The compression is not just useful for saving SSD space but also for bandwidth saving.
Let say you have a link that can send 10 GB/s. You want to send 2 GB uncompress or 1 GB compress. The first one will take at least 200 ms where the second one would take 100 ms.
This is just for pure data transfer but you can see how it can reduce latency on large transfers
Also, these days the major energy cost come from moving the data around and not from doing the calculation itself. If you can move the data in a compressed state, you can save power there.
But what I would like to know is can we just uncompress just before using it and continue to save on bandwidth and storage while it sit in GPU memory? Just in time decompression!

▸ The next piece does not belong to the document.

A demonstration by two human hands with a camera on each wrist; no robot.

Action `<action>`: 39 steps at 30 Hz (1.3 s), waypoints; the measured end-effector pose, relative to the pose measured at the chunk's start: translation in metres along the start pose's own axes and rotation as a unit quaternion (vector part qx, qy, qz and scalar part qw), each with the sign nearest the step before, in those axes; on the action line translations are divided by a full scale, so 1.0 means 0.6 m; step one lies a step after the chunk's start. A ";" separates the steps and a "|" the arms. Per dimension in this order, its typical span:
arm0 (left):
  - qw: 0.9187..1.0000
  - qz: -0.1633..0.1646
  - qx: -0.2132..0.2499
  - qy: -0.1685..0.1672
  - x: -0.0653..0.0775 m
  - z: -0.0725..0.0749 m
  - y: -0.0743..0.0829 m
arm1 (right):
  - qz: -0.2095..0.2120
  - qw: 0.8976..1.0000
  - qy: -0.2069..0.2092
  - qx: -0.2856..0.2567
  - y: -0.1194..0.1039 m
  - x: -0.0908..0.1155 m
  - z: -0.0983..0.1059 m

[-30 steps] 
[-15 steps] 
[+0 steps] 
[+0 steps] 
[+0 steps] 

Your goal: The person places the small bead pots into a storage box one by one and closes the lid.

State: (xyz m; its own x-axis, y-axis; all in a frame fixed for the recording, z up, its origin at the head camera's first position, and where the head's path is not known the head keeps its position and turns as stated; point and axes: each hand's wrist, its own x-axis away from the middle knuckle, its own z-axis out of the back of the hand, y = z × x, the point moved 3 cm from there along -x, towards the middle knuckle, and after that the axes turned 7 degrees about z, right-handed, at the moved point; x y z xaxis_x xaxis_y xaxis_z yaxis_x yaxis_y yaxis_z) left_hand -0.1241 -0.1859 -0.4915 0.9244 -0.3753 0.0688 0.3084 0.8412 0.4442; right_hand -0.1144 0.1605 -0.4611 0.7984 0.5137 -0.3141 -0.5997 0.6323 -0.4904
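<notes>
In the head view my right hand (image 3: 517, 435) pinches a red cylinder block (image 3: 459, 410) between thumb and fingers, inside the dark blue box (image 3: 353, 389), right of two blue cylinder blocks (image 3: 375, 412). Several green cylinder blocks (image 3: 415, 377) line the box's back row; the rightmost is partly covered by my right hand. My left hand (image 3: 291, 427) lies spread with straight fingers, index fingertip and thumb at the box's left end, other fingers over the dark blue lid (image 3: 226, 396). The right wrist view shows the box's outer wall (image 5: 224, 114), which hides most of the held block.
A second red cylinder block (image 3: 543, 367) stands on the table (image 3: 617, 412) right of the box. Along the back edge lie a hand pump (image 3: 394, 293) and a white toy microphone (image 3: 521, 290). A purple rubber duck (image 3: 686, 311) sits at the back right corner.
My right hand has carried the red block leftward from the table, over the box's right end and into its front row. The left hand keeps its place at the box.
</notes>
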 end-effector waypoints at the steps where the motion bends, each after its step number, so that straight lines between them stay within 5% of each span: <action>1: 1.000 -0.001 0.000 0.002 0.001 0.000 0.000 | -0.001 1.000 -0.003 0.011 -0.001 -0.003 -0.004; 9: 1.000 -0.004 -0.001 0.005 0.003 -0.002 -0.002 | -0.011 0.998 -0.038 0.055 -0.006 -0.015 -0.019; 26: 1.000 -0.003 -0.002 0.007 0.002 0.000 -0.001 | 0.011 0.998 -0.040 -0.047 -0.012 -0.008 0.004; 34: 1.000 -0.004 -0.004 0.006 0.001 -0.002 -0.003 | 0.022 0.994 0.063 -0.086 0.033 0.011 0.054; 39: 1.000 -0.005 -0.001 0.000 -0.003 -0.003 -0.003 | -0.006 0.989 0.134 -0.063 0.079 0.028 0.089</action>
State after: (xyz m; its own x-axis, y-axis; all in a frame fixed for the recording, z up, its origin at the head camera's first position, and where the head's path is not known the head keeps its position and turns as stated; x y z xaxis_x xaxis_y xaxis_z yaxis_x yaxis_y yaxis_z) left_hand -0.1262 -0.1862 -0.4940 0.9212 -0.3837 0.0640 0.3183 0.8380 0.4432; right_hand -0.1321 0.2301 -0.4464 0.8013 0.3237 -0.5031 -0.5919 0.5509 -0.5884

That do not seem to do that there but I think it would be the thing to do as soon as we can have decompression engine fast enough to handle the load.
I think the future might be interesting. If AMD want to be the leader on PC, they might bring to PC OMI (Open memory interface) where the memory or storage is attached to the CPU via a super fast serial bus (Using way less pin and die space than modern memory technology). The actual memory controller would be shifted directly on the memory stick. The CPU would become memory agnostics. You could upgrade your CPU or memory independly. Storage (like optane) could also be attach via this.
The pin count is much smaller than with modern memory so you can have way more channel if required.
View attachment 167596
This is based on the OpenCAPI protocol. OpenCAPI itself would be used to attach any kind of accelerator. The chiplet architecture from AMD would probably make it easy for them to switch to these kinds or architecture and it's probably the future.
These are open standard pushed by IBM but i would see AMD using them or pushing their own standard in the future that have a similar goal. With these standard, the GPU could connect directly to the Memory controler and vice versa.